PHReg predicted hazard ratios size do not match with test set size #3178

EmanuelGoncalves · 2016-08-23T14:31:58Z

The prediction of the hazard ratios with the PHReg model is somehow constrained to the size of the train set, is this correct?

I don't see this behaviour in LifeLines python package https://github.com/CamDavidsonPilon/lifelines.

Small working example bellow.

import numpy as np
from statsmodels.duration.hazard_regression import PHReg

# Data
n, p = 500, 5
exog = np.random.normal(size=(n, p))
lin_pred = exog.sum(1)
endog = -np.exp(-lin_pred)*np.log(np.random.uniform(size=n))

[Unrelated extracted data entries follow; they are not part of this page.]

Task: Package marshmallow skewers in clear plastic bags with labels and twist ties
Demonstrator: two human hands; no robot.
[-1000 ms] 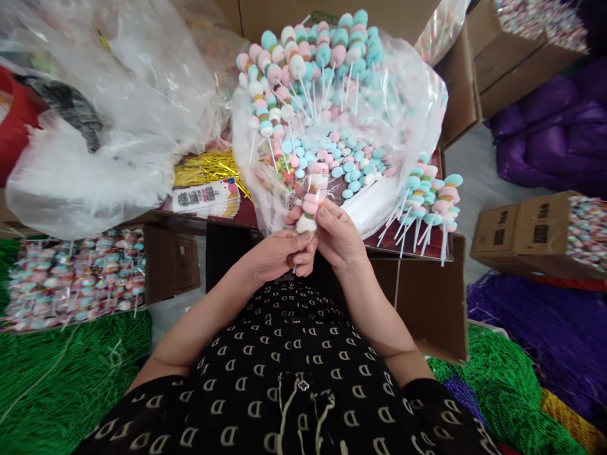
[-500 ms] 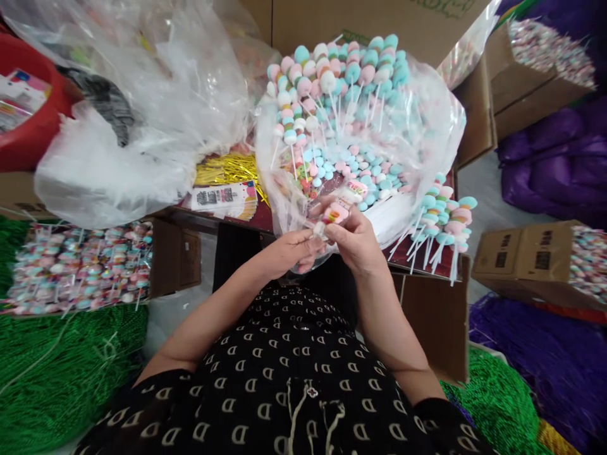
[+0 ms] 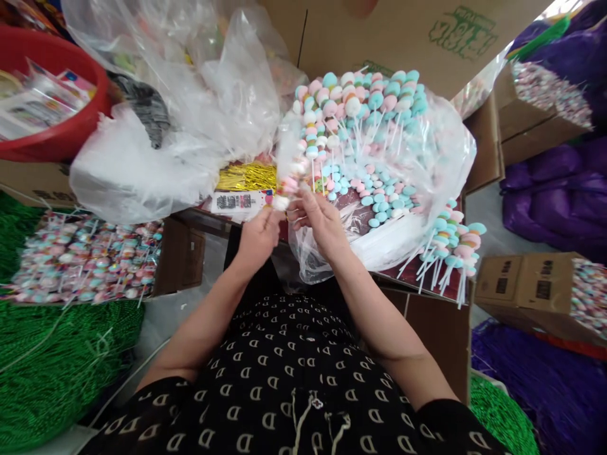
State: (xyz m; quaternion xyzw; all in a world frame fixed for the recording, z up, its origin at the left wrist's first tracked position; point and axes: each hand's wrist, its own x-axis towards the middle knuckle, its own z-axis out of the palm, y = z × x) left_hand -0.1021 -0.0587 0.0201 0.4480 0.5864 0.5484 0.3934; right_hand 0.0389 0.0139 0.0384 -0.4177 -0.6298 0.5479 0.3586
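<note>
My left hand [image 3: 260, 239] is closed in a pinch around the lower end of a marshmallow skewer [image 3: 288, 186]. Pink and white pieces show on the skewer, seemingly inside a clear wrapper, though motion blurs it. Close on its right is my right hand [image 3: 321, 221], thumb raised and fingers apart, the fingertips beside the skewer; whether they touch it I cannot tell. Gold twist ties [image 3: 246, 177] and a stack of printed cards [image 3: 239, 203] lie just beyond my left hand. Unwrapped marshmallow skewers [image 3: 360, 98] rest on a clear plastic bag [image 3: 450, 142] holding loose marshmallows [image 3: 386, 196].
A red basin [image 3: 57, 142] and crumpled plastic bags [image 3: 128, 183] occupy the left. Below them stands a box of wrapped skewers [image 3: 95, 259]. More skewers [image 3: 458, 240] overhang the table's right edge. Cartons [image 3: 524, 278] and purple bundles [image 3: 545, 208] line the right side.
Both hands have shifted left with the marshmallow skewer, from the plastic bag's front toward the cards. The right hand's fingers have loosened from their pinch. The camera view has also shifted.
</note>
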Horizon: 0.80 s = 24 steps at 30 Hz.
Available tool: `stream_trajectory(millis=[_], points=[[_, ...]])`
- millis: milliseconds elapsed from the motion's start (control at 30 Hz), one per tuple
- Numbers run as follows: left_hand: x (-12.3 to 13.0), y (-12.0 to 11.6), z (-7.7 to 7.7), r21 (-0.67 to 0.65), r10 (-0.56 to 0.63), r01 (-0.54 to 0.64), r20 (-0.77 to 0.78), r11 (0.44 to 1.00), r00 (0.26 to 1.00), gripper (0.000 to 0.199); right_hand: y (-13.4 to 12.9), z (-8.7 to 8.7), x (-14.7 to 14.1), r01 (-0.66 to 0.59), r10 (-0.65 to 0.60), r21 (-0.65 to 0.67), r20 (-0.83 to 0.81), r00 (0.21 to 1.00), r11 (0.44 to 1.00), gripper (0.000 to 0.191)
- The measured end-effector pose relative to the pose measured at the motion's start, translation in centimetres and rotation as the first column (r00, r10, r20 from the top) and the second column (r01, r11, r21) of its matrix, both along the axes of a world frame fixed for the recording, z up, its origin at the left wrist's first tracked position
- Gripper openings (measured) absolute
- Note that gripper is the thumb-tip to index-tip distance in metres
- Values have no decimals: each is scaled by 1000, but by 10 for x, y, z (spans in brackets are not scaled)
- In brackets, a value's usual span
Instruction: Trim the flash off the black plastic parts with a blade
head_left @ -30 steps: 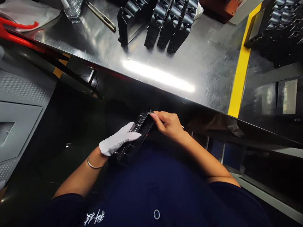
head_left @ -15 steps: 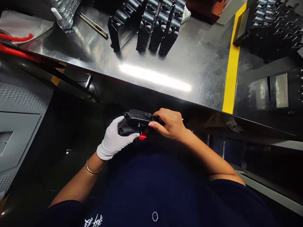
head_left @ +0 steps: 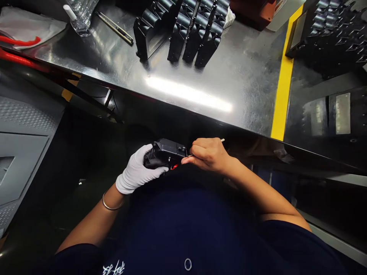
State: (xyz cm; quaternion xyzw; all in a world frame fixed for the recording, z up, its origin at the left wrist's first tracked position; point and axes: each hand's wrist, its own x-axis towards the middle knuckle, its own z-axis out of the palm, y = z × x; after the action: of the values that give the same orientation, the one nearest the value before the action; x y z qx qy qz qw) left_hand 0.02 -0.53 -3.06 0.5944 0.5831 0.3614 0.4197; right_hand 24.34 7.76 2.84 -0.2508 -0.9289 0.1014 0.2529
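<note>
In my gloved left hand is a black moulded plastic part, gripped at its left end between the fingers and thumb. A small red piece shows at the part's lower edge. My bare right hand is closed around a slim tool whose pale end pokes out behind the knuckles. The tool's thin tip meets the right end of the part, by my thumb; most of the tool is hidden in my fist. Both hands are in front of the bench edge.
Several similar black parts stand on the metal bench. Left of them lie a slim pen-like tool and a clear bottle. Yellow tape crosses the bench, with more black parts beyond. A grey cabinet stands left.
My right hand has shifted slightly right and down and turned, so the thin tip shows at the part's right end. The part has tilted a little; less of the red piece shows.
</note>
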Motion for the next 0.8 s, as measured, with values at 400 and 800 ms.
stream_trajectory(millis=[400,800], points=[[10,9,18,-270,22,25,172,963,985,74,-2,3,-4,-3,3,-4,-122,993,1000,52],[-4,6,16,193,-6,3,13,981,1000,42,-9,8,4,142,-148,-102,-56,987,985,23]])
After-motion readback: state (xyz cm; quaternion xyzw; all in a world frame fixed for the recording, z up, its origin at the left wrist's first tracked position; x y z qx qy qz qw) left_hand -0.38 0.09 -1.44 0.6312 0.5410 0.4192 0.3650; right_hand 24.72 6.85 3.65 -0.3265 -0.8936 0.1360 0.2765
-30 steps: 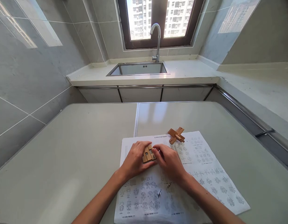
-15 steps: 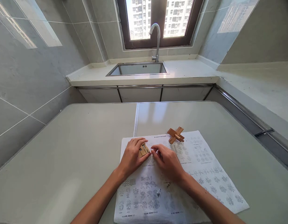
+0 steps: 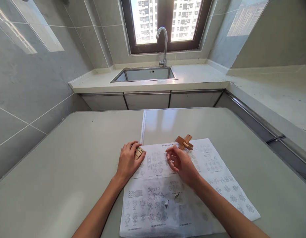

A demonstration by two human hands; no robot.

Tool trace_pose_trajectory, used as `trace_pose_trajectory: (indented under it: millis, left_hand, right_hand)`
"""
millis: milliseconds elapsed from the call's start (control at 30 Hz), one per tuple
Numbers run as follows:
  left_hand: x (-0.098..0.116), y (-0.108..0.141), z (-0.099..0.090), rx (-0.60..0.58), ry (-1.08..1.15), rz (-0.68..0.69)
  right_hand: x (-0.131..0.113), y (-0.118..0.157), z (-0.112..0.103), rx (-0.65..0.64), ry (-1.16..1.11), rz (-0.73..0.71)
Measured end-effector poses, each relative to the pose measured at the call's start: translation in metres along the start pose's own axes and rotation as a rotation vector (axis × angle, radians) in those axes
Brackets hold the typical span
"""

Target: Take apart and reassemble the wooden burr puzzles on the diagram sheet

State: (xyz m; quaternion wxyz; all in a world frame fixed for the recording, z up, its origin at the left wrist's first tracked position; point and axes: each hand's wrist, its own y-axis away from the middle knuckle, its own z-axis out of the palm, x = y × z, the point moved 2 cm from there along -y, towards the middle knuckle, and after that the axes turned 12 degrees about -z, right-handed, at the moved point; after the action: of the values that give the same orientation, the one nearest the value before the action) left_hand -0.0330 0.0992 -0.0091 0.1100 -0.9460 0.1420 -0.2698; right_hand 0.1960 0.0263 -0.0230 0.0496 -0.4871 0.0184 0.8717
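My left hand (image 3: 128,160) is wrapped around a small light wooden puzzle block (image 3: 138,152) marked with a dark figure like a 3. Most of the block is hidden under the palm and fingers. It rests at the upper left edge of a printed sheet (image 3: 153,185). Loosely curled, with fingers apart and nothing visible in them, my right hand (image 3: 179,162) is over the upper middle of the sheet. Just beyond it lies a crossed group of reddish-brown wooden puzzle pieces (image 3: 184,142), partly covered by the hand.
The sheet shows rows of small line drawings and has two small torn spots. It lies on a pale table (image 3: 68,165) with a seam. Behind are a counter (image 3: 192,72), a sink (image 3: 143,79), a faucet (image 3: 165,46) and a window. A tiled wall (image 3: 31,82) is at left.
My left hand has slid left with the wooden block, away from my right hand. My right hand has lifted slightly towards the crossed pieces, and its fingers have loosened.
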Motion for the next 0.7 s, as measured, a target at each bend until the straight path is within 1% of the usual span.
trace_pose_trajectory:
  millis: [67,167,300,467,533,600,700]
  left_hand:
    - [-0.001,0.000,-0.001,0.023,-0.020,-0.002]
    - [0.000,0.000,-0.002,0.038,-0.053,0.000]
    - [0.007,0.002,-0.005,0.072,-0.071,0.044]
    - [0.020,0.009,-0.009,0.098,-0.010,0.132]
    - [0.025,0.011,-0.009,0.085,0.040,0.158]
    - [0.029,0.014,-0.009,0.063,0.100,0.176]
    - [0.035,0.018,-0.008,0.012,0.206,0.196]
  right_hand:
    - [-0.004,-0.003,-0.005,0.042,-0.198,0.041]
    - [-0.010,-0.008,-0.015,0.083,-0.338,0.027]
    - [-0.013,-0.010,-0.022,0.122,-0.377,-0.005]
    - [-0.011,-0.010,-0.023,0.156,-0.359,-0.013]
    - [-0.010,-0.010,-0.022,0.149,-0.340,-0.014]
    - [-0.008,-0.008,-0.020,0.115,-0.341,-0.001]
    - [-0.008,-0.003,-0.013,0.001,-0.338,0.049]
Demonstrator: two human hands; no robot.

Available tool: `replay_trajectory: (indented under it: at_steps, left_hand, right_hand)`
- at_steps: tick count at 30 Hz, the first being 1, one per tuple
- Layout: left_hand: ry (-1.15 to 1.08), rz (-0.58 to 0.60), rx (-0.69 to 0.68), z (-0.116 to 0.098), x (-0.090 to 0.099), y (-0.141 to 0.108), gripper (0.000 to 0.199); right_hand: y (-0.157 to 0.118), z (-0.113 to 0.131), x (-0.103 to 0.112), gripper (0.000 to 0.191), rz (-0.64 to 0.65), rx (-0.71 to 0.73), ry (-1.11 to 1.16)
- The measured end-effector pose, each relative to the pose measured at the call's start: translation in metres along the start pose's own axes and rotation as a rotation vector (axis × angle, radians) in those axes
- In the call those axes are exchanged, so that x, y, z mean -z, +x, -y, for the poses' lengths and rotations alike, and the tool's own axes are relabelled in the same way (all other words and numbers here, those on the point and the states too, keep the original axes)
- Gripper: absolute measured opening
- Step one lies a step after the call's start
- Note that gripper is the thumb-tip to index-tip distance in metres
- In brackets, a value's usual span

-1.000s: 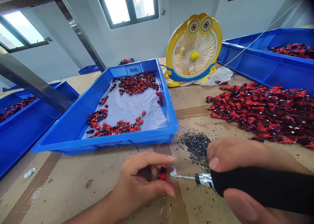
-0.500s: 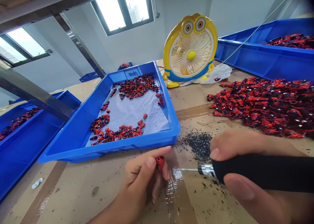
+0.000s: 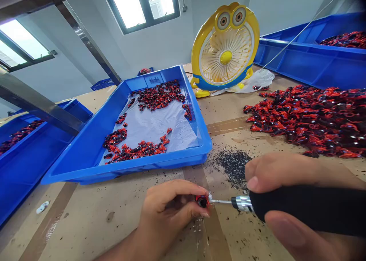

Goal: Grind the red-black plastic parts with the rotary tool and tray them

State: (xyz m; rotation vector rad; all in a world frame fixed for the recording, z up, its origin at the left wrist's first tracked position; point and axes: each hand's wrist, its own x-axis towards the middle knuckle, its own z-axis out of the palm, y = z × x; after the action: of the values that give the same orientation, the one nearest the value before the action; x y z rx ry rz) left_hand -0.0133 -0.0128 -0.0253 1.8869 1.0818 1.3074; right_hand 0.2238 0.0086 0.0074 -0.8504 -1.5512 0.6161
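Low over the cardboard-covered table, my left hand (image 3: 168, 211) pinches a small red-and-black plastic piece (image 3: 201, 201) between thumb and fingertips. A dark round opening on the piece faces me. My right hand (image 3: 288, 188) is wrapped round a black-handled tool (image 3: 300, 205) with a silver collar and a thin metal shaft, like a powered engraving pen or screwdriver. The tip of its shaft meets the right side of the piece, or nearly so; I cannot tell whether it touches. Beneath and behind the tool lies a heap of fine black shavings (image 3: 234, 165).
A blue tray (image 3: 128, 170) lined with white sheet holds similar pieces. To the right lies a large pile of red-and-black pieces (image 3: 311, 120), with another blue bin (image 3: 309, 66) behind. A yellow fan (image 3: 225, 57) stands at the back. Metal posts (image 3: 85, 43) rise at left.
My left hand has turned the piece and moved it right, up to the tool's tip. The grip has become a fingertip pinch. My right hand stays nearly in place; the view tilted slightly.
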Motion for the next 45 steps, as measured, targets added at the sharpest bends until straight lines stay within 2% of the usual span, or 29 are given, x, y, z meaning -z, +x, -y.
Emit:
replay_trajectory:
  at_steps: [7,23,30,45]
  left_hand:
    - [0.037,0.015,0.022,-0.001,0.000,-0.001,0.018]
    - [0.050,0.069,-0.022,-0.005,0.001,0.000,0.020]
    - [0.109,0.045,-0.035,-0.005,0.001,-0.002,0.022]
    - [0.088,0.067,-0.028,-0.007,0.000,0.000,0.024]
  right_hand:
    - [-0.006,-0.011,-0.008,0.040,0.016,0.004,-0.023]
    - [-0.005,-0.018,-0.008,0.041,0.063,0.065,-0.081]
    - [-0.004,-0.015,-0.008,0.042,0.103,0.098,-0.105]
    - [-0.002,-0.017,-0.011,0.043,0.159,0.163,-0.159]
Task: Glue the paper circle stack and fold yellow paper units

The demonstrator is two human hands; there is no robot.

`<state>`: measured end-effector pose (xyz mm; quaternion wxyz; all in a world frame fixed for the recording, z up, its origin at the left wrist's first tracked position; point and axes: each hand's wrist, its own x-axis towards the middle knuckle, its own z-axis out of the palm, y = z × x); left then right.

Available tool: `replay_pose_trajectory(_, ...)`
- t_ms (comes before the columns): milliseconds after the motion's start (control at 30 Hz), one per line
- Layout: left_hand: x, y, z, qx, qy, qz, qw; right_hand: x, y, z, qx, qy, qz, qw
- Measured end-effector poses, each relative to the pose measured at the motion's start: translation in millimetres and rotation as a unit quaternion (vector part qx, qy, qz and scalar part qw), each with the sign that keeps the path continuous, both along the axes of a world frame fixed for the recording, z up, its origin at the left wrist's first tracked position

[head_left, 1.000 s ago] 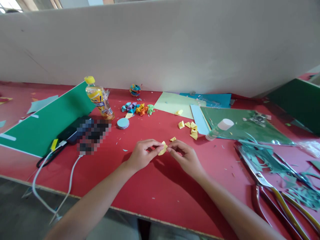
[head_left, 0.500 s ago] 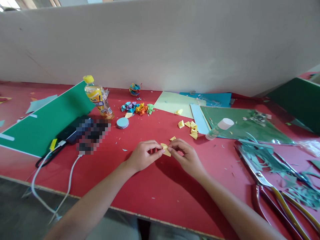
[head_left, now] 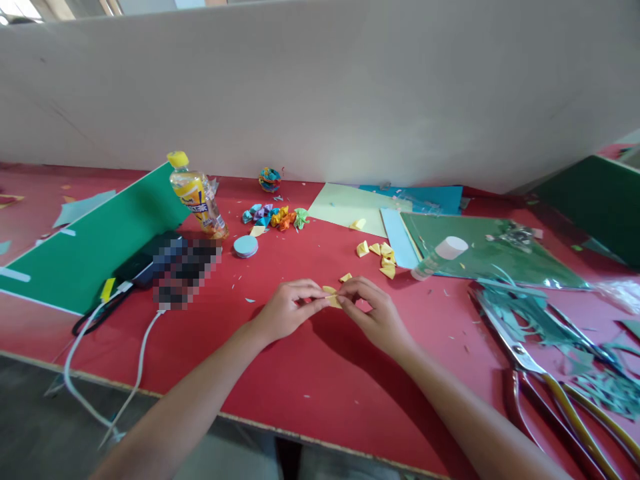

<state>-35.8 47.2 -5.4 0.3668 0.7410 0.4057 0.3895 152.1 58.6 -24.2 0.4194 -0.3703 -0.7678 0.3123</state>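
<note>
Between my two hands is a small piece of yellow paper [head_left: 332,301], pinched from both sides above the red table. My left hand [head_left: 289,309] grips its left edge with thumb and fingertips. On the opposite edge my right hand [head_left: 373,312] pinches with thumb and index finger, hiding part of the paper. Just beyond the fingers lies a small folded yellow piece [head_left: 345,277]. Farther right is a cluster of folded yellow paper pieces [head_left: 387,257]. A glue stick [head_left: 440,258] with a white cap is near them.
Large red-handled scissors [head_left: 520,357] and teal paper shreds [head_left: 607,390] lie at right. A drink bottle [head_left: 197,200] leans left beside a power bank [head_left: 150,259]. Paper circles [head_left: 245,246], colourful folded papers [head_left: 280,217] and a green folder [head_left: 480,247] lie behind. The table's front edge is near.
The yellow paper between my fingers shows less of its lower part now, looking flatter or folded. Both hands have barely moved and keep their pinch.
</note>
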Motion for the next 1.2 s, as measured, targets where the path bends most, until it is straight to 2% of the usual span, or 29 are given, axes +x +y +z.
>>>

# Train model - 200 observations
model = PHReg(endog[:200], exog[:200]).fit()
print model.summary()


# Test model - 300 observations
hr_pred = model.predict(exog[200:], pred_type='hr')

print len(hr_pred.predicted_values)
# Output: 200 (it should be 300, the same size as the exog[200:])

Thank you,

The text was updated successfully, but these errors were encountered:

kshedden · 2016-08-24T02:48:24Z

Emanuel,

Thanks for the report. It looks like this is due to the argument order
being different in PHReg compared to some of the other predict
implementations. If you use named arguments as follows it should work:

hr_pred = model.predict(exog=exog[200:], pred_type='hr')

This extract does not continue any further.